Task statement: Search the listing for the string "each" and copy every line that contains it.

════════

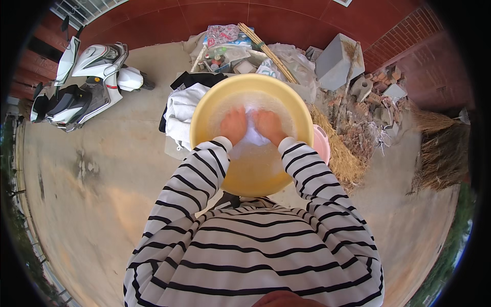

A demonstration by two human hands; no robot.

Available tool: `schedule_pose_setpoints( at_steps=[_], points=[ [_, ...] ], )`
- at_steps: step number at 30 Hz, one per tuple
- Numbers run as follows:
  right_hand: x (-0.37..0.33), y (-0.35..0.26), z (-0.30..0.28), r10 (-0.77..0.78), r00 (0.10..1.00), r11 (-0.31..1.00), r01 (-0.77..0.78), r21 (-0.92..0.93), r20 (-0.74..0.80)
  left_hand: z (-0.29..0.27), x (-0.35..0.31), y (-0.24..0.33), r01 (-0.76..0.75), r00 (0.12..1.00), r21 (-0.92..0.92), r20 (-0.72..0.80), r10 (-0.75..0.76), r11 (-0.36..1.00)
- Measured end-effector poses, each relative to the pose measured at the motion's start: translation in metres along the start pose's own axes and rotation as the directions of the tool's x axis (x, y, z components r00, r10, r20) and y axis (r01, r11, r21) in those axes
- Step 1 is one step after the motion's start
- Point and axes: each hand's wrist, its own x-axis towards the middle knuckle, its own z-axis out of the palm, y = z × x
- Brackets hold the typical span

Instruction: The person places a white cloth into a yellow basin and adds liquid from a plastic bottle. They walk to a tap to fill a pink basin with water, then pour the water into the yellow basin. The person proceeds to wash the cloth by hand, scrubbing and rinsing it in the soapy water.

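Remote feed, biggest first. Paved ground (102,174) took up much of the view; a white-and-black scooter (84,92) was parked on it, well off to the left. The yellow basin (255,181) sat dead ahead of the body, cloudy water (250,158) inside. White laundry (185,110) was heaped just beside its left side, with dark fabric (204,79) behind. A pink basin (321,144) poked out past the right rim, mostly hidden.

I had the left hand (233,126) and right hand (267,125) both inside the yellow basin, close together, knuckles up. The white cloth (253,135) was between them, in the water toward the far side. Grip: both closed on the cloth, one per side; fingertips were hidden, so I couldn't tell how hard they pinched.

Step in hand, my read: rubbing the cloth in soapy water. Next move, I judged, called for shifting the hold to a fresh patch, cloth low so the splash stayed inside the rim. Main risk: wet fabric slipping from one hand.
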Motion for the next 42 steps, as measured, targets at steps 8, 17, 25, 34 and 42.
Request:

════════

Solution for this problem:
- Measured end-effector poses, each relative to the pose measured at the motion's start: translation in metres along the start pose's own axes and rotation as the directions of the tool's x axis (x, y, z components r00, r10, r20) and y axis (r01, r11, r21) in those axes
- Point and axes: each hand's wrist, its own x-axis towards the middle knuckle, its own z-axis out of the palm, y = z × x

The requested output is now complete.